● What you should do
Write out all the data again, exactly as it stands.

BEGIN

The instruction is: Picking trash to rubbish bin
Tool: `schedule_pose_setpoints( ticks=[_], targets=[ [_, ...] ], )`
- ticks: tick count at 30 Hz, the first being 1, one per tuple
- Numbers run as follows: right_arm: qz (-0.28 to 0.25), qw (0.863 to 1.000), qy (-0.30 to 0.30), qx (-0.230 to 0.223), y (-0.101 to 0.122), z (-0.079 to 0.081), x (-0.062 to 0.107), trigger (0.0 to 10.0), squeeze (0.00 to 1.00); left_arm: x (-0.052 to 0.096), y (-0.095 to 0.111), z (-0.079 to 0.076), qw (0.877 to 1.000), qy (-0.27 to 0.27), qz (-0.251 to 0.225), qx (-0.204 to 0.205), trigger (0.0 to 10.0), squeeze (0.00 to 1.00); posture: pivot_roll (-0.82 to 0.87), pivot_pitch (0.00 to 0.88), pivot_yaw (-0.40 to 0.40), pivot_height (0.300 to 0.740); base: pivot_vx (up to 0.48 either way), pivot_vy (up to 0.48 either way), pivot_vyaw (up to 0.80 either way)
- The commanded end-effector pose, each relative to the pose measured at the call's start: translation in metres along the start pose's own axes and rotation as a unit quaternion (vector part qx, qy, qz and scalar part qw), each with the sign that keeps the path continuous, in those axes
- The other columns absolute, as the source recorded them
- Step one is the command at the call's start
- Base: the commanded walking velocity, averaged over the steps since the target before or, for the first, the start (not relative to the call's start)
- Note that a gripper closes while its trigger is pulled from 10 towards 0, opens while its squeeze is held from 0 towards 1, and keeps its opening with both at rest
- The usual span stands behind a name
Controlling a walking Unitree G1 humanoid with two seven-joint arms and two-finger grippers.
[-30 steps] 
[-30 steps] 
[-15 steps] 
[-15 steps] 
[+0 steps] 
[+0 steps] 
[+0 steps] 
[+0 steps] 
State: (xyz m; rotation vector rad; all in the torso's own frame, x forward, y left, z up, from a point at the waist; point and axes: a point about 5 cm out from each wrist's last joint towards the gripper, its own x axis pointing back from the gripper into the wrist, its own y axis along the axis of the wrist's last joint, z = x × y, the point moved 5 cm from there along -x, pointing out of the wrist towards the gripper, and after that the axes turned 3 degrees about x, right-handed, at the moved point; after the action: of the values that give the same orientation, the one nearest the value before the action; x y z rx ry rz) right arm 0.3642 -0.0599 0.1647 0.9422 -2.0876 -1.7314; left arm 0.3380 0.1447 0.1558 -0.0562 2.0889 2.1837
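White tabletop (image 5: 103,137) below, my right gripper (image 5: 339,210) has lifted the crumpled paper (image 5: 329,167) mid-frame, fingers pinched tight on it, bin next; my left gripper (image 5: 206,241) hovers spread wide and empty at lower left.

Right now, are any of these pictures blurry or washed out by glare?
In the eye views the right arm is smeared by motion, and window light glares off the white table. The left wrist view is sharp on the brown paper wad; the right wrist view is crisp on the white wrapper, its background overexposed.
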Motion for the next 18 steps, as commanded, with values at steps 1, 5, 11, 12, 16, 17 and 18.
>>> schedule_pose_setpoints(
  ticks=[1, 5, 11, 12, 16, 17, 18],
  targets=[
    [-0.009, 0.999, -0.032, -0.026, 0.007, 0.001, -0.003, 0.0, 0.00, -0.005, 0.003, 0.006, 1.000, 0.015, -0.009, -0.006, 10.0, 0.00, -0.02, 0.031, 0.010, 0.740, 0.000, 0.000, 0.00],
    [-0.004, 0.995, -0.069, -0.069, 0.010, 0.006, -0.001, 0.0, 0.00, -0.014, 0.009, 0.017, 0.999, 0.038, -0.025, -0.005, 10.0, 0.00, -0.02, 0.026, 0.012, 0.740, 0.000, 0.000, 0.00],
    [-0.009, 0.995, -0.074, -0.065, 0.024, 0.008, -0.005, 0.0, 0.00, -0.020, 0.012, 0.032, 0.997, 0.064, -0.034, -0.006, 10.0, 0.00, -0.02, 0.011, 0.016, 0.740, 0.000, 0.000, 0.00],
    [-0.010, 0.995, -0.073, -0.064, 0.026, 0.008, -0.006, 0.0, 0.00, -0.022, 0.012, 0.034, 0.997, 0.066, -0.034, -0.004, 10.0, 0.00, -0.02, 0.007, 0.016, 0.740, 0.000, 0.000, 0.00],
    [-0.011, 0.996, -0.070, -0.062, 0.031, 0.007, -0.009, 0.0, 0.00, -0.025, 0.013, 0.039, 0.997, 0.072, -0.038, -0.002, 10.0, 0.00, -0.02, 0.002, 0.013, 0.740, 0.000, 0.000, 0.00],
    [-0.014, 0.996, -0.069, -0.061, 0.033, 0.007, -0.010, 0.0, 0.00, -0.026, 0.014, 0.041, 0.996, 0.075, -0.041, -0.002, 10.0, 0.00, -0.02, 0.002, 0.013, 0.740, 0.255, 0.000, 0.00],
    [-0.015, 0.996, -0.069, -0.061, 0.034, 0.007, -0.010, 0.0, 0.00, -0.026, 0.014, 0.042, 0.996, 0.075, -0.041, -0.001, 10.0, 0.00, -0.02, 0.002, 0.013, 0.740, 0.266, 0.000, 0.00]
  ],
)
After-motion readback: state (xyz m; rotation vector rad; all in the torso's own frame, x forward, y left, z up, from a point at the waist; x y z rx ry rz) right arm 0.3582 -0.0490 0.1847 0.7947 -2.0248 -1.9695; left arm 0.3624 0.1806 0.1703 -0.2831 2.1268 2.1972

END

● Response area
The instruction is: Picking trash to rubbish bin
Tool: `schedule_pose_setpoints( ticks=[_], targets=[ [_, ...] ], )`
- ticks: tick count at 30 Hz, the first being 1, one per tuple
- Numbers run as follows: right_arm: qz (-0.28 to 0.25), qw (0.863 to 1.000), qy (-0.30 to 0.30), qx (-0.230 to 0.223), y (-0.101 to 0.122), z (-0.079 to 0.081), x (-0.062 to 0.107), trigger (0.0 to 10.0), squeeze (0.00 to 1.00); left_arm: x (-0.052 to 0.096), y (-0.095 to 0.111), z (-0.079 to 0.076), qw (0.877 to 1.000), qy (-0.27 to 0.27), qz (-0.251 to 0.225), qx (-0.204 to 0.205), trigger (0.0 to 10.0), squeeze (0.00 to 1.00); posture: pivot_roll (-0.82 to 0.87), pivot_pitch (0.00 to 0.88), pivot_yaw (-0.40 to 0.40), pivot_height (0.300 to 0.740); base: pivot_vx (up to 0.48 either way), pivot_vy (up to 0.48 either way), pivot_vyaw (up to 0.80 either way)
- The commanded end-effector pose, each relative to the pose measured at the call's start: translation in metres along the start pose's own axes and rotation as a unit quaternion (vector part qx, qy, qz and scalar part qw), each with the sign that keeps the path continuous, in those axes
- The other columns absolute, as the source recorded them
- Step one is the command at the call's start
- Base: the commanded walking velocity, averaged over the steps since the target before or, for the first, the start (not relative to the call's start)
- Note that a gripper closes while its trigger is pulled from 10 towards 0, opens while its squeeze is held from 0 towards 1, and keeps its opening with both at rest
- The usual span stands behind a name
Controlling a walking Unitree G1 humanoid with two seven-joint arms and two-finger grippers.
[-30 steps] 
[-30 steps] 
[-15 steps] 
[-15 steps] 
[+0 steps] 
[+0 steps] 
[+0 steps] 
[+0 steps] 
State: (xyz m; rotation vector rad; all in the torso's own frame, x forward, y left, z up, from a point at the waist; point and axes: a point about 5 cm out from each wrist's last joint towards the gripper, its own x axis pointing back from the gripper into the wrist, its own y axis along the axis of the wrist's last joint, z = x × y, the point moved 5 cm from there along -x, pointing out of the wrist towards the gripper, and after that the axes turned 3 degrees about x, right-handed, at the moved point; after the action: of the values that give the same orientation, the one nearest the value before the action; x y z rx ry rz) right arm 0.3642 -0.0599 0.1647 0.9422 -2.0876 -1.7314; left arm 0.3380 0.1447 0.1558 -0.0562 2.0889 2.1837
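White tabletop (image 5: 103,137) below, my right gripper (image 5: 339,210) has lifted the crumpled paper (image 5: 329,167) mid-frame, fingers pinched tight on it, bin next; my left gripper (image 5: 206,241) hovers spread wide and empty at lower left.

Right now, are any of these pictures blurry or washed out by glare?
In the eye views the right arm is smeared by motion, and window light glares off the white table. The left wrist view is sharp on the brown paper wad; the right wrist view is crisp on the white wrapper, its background overexposed.
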Motion for the next 18 steps, as commanded, with values at steps 1, 5, 11, 12, 16, 17 and 18.
>>> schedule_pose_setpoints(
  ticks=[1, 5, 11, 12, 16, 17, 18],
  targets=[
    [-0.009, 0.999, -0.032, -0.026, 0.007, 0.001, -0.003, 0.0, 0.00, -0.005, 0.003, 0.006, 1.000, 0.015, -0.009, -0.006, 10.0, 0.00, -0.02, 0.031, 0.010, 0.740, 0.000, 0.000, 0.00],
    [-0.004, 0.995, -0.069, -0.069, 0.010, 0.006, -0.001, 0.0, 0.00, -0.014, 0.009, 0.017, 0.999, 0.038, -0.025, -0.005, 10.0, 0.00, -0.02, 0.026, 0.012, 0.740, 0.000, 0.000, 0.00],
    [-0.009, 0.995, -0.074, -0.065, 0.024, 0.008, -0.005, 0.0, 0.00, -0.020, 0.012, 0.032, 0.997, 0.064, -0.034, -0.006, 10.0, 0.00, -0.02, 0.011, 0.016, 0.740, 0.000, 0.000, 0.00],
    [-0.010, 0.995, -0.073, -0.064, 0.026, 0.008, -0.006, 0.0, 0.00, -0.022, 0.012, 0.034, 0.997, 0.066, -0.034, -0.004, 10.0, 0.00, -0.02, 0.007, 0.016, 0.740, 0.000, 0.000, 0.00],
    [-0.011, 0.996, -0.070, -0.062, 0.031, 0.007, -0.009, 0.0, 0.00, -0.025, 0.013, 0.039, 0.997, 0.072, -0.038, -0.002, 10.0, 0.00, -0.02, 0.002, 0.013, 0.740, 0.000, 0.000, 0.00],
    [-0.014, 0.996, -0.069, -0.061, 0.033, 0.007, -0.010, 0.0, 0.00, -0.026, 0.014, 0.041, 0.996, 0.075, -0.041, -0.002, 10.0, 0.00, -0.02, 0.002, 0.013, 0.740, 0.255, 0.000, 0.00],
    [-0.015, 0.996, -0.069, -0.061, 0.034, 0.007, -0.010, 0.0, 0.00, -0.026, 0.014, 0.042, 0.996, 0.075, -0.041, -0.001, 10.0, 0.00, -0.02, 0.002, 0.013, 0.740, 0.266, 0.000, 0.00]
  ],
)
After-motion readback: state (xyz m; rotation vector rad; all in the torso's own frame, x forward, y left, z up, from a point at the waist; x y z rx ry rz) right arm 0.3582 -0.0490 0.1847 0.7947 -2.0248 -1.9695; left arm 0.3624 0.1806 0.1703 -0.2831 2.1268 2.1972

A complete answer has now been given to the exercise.